Scan the entries for lines containing the string "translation". Reply with how many there are, and nothing else.

[Source material]
· · · · ·

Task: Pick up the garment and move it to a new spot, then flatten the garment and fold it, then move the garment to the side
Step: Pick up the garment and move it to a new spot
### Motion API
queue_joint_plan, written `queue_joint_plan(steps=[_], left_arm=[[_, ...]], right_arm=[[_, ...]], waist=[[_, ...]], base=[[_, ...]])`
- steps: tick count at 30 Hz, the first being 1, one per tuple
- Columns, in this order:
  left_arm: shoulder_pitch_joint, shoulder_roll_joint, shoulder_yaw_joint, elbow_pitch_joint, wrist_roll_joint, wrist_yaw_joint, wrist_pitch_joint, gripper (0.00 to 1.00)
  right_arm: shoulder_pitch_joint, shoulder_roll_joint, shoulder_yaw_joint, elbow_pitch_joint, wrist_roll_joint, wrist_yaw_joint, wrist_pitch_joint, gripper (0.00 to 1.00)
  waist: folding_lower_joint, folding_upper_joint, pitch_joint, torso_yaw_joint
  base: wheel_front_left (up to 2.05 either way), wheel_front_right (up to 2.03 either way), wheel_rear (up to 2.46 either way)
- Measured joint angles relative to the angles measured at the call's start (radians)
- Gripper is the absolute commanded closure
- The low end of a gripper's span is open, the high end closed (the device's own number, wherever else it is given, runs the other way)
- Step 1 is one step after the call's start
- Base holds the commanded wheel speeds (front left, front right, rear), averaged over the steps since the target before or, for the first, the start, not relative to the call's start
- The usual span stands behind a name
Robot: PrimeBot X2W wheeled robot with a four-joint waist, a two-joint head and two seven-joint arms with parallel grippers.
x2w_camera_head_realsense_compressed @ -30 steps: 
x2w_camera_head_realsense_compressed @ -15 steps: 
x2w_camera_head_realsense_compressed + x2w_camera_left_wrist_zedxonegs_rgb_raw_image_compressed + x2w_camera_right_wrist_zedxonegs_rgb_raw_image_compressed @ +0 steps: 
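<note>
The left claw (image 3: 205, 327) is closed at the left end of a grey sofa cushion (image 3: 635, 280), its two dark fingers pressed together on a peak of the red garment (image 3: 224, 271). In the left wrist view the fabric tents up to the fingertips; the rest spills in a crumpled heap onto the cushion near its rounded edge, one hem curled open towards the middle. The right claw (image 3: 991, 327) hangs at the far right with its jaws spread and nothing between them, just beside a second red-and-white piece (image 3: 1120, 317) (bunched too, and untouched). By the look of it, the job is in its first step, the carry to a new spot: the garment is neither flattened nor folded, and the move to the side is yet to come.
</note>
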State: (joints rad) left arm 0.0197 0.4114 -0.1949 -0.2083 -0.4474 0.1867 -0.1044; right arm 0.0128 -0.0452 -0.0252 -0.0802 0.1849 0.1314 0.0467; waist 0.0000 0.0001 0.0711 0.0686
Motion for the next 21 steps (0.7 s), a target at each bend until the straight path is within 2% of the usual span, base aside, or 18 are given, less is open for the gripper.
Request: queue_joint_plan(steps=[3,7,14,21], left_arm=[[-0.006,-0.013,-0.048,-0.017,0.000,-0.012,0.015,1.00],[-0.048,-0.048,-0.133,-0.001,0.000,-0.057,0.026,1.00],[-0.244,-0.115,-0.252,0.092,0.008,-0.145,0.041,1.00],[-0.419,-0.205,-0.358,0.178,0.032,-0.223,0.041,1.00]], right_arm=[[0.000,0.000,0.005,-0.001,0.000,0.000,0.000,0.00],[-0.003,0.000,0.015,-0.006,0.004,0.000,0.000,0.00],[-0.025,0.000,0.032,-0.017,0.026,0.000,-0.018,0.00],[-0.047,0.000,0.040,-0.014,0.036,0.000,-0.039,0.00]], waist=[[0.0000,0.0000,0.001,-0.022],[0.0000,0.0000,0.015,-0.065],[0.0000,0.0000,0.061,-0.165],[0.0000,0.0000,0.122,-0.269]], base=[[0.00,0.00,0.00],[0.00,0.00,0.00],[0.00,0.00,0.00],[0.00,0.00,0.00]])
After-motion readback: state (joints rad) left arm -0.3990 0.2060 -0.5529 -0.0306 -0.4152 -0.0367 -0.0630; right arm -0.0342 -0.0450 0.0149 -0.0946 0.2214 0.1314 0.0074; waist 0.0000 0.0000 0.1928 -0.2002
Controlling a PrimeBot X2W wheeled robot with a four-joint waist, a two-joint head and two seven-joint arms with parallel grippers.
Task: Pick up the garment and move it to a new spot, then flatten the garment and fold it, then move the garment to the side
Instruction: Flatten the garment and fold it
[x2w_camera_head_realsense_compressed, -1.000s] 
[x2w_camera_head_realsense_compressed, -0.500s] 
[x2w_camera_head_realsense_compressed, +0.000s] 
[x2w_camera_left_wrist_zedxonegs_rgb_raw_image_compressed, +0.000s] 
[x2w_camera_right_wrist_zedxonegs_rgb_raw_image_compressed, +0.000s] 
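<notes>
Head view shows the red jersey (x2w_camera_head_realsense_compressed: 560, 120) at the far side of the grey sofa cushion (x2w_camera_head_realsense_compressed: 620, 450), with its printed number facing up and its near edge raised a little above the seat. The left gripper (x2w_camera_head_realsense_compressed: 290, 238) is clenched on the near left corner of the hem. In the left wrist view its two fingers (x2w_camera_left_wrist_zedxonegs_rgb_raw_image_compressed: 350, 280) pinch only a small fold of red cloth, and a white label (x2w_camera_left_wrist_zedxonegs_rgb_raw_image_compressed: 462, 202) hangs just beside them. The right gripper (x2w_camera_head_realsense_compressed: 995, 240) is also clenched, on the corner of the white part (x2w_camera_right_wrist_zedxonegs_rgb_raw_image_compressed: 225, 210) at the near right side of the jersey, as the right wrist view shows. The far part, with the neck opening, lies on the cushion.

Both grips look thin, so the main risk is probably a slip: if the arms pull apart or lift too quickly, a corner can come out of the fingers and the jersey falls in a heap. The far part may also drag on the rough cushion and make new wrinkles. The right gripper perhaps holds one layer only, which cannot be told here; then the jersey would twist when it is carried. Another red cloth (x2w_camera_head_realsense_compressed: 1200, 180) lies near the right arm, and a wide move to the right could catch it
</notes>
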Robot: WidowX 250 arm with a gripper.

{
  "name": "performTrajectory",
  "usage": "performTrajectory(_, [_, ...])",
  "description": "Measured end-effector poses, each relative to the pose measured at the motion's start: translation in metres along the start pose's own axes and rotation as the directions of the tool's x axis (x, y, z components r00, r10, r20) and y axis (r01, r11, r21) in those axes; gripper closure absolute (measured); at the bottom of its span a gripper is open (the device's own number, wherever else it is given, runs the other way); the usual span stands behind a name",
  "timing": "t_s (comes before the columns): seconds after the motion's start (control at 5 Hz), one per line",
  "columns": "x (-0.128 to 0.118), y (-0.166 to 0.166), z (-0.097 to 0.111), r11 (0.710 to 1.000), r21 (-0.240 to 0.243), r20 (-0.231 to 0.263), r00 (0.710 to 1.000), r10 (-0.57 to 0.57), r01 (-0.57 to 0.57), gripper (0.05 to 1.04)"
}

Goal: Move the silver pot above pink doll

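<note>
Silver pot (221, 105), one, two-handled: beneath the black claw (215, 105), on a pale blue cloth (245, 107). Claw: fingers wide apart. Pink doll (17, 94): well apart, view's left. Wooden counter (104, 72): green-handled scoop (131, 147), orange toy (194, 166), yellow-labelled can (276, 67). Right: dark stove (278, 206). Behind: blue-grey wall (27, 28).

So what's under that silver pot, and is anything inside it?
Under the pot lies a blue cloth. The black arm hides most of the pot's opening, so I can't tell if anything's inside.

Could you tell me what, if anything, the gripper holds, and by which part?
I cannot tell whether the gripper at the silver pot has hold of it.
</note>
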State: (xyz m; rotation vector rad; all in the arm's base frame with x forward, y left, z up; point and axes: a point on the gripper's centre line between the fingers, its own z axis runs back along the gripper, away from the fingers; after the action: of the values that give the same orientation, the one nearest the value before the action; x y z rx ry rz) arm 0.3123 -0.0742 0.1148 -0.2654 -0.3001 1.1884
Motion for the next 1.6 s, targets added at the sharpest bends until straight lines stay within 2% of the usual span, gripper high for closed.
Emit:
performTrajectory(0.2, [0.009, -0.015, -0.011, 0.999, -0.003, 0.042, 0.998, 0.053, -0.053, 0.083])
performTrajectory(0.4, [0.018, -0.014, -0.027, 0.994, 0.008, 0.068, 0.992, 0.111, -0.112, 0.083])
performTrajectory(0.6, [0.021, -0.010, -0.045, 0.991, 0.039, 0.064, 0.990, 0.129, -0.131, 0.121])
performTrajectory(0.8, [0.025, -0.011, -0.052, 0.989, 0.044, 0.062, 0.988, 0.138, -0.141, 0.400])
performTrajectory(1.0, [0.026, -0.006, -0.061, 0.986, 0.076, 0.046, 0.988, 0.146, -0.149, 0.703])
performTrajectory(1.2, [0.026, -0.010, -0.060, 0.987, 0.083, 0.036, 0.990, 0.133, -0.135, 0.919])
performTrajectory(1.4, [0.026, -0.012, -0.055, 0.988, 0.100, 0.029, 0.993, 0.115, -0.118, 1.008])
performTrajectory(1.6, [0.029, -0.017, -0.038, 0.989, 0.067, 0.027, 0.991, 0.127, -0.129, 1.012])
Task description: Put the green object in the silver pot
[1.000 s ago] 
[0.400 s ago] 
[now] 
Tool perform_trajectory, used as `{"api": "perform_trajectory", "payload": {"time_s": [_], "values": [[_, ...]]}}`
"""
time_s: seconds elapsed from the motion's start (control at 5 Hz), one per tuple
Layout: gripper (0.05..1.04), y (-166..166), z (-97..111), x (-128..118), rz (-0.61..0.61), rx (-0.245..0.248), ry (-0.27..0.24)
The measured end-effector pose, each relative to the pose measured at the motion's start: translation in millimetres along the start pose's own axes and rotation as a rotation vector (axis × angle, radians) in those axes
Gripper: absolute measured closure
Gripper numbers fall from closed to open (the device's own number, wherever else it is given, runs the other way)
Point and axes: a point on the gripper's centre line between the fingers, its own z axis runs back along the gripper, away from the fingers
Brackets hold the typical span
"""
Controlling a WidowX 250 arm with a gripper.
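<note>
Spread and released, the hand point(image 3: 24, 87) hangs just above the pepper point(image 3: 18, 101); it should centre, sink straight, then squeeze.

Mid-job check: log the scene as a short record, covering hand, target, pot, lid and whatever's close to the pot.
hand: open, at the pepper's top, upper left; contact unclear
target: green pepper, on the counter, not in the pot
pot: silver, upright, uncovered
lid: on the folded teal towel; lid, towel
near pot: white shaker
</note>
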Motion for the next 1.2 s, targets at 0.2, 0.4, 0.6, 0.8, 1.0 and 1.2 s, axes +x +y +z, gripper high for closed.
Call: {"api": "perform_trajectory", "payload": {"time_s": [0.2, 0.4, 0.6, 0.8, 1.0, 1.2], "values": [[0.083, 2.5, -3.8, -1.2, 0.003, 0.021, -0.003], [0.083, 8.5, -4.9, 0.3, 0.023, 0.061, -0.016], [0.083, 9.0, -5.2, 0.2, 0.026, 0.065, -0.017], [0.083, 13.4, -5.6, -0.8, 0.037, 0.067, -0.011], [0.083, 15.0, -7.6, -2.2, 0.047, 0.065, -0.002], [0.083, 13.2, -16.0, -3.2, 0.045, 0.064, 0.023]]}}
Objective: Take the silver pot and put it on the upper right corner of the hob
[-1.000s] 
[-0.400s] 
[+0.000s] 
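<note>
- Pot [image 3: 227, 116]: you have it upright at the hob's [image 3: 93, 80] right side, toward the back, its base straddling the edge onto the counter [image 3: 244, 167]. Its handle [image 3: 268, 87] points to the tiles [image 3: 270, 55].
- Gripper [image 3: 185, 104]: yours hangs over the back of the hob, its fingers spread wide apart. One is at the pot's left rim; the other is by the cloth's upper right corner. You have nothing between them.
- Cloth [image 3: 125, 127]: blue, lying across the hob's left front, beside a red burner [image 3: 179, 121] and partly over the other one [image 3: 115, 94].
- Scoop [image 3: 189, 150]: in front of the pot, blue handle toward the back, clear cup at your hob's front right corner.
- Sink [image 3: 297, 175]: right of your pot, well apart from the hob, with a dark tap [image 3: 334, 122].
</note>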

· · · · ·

[Written response] 2